Anong Art Art Yan?

on Philippine Art perceptions and education

Art education presents us with the curious question of what is considered art and education by a certain socio-cultural community? What is aesthetic? Must Art take a certain skill? (Fine vs Folk-craft art) Towards what aims: of balance, clarity, space or even politeness? Art Education by definition aims to teach art, in the skills based sense of the word but also the holistic all enrapturing development that it entails. Think of the folk drama and rituals, from pasyon to large fiestas ala mardi gras: they aren’t purely decorative, they fulfill social functions of repentance, collaboration, good fortune, women’s labors and relevant local stories.

A question is brought up critically in class: Why don’t filipinos have an appetite for artistic culture?

I would have a quick answer: We express ourselves artistically outside what is colonial accepted as artistically pleasing.

We love a mess, horror vacui and syncretism with easy maximalism: anikaniks bag charms, inter-linguistic memepuns, kareoke marathons til the morning, and a very family specific mish-mash of local folklore and roman catholicism. I’ll give another example: Why is the best local filipino cuisines not formalized in restaurant experiences? Short answer: because the best dishes we reserve only for family and special occasions (despedida, bagong uwi etc).It’s Lutong bahay, why would we serve that outdoors? This person sings so well why don’t they do that professionally— well they only sing for the Church?

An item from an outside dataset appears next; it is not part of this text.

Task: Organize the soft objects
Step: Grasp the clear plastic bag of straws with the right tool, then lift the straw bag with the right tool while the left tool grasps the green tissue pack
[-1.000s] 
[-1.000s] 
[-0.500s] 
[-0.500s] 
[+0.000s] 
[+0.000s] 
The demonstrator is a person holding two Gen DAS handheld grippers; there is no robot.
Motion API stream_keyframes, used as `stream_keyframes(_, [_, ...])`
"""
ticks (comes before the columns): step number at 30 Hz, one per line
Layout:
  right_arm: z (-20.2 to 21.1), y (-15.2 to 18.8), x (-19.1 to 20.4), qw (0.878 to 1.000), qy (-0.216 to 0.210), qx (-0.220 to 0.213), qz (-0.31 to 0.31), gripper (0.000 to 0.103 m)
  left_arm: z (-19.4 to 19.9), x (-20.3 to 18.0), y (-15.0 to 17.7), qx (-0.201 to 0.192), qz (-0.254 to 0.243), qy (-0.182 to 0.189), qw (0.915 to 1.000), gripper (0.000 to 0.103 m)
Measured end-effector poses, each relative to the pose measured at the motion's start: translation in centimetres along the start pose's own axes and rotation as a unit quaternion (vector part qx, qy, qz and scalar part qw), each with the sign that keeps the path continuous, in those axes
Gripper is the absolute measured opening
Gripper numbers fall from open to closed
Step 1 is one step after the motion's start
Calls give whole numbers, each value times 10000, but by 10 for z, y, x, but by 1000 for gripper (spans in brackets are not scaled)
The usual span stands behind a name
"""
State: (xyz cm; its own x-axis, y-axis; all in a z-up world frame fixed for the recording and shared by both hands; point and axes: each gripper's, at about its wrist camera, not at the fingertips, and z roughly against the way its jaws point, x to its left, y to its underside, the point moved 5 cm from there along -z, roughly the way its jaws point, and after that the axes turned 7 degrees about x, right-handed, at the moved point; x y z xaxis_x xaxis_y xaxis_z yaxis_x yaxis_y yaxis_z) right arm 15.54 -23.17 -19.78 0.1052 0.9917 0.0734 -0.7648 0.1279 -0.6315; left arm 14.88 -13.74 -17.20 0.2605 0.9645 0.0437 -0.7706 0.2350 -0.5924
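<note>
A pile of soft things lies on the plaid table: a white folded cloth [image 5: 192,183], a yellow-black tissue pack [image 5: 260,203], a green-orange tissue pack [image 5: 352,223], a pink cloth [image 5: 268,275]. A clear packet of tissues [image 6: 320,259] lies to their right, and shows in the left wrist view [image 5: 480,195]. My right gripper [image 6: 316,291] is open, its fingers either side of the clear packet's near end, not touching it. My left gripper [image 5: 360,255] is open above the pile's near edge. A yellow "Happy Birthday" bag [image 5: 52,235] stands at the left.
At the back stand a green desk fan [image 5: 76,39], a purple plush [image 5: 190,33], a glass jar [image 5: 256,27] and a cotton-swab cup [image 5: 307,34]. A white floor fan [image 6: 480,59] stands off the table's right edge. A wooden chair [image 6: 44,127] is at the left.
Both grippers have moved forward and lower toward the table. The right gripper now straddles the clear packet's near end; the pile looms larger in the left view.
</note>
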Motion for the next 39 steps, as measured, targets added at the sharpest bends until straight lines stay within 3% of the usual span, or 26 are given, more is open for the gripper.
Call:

To want to teach art education in the Philippines is to study the criminally underrated creative truths of the filipino people. It’s to pick apart literary themes that straddle social class, diaspora, and a specific unlearning of self-hatred imposed upon a typically subjugated nation. Listening and creating alongside OPM, one would notice how filipinos are such saps, but also so exalted about our conceptions of sacrifice and longing. Such emotionality! Drama, compared to our east-asian disciplined cousins. Even the insecurity of a consistent identity is evident with our archipelagic multiplicity: how sensitive we are of our smallness, but also the heavy rains of our tides.  To come to appreciate art, participate, and create in our cultural experiences is to be so directly connected to philippine families, values, emotions, tendencies, history. It’s almost an overwhelming feeling. 

When one participates in Art, deeply and earnestly, a student (and the teacher is also a student) not only unlocks faculties by which they could creatively express themselves (to paint story, to hold a rhythm) but also the capacity to make themself into the World. Who are you? Who are we? To trace the rhythms of life one curates and situates, in photographs, symbols, memory etc.: This is me. This is Us, together in this specific universe. Where does this re-defining and opening even end? Art education, is a process more than an ending. A sponge-like absorption, and sense-making to what is True, Loving, Beautiful — at least that’s what the philosopher’s say. 


Notes: this is a word count limited required reflection paper that I wanted to post on my blog. If I take time to write what I mean, must I not share it to the world?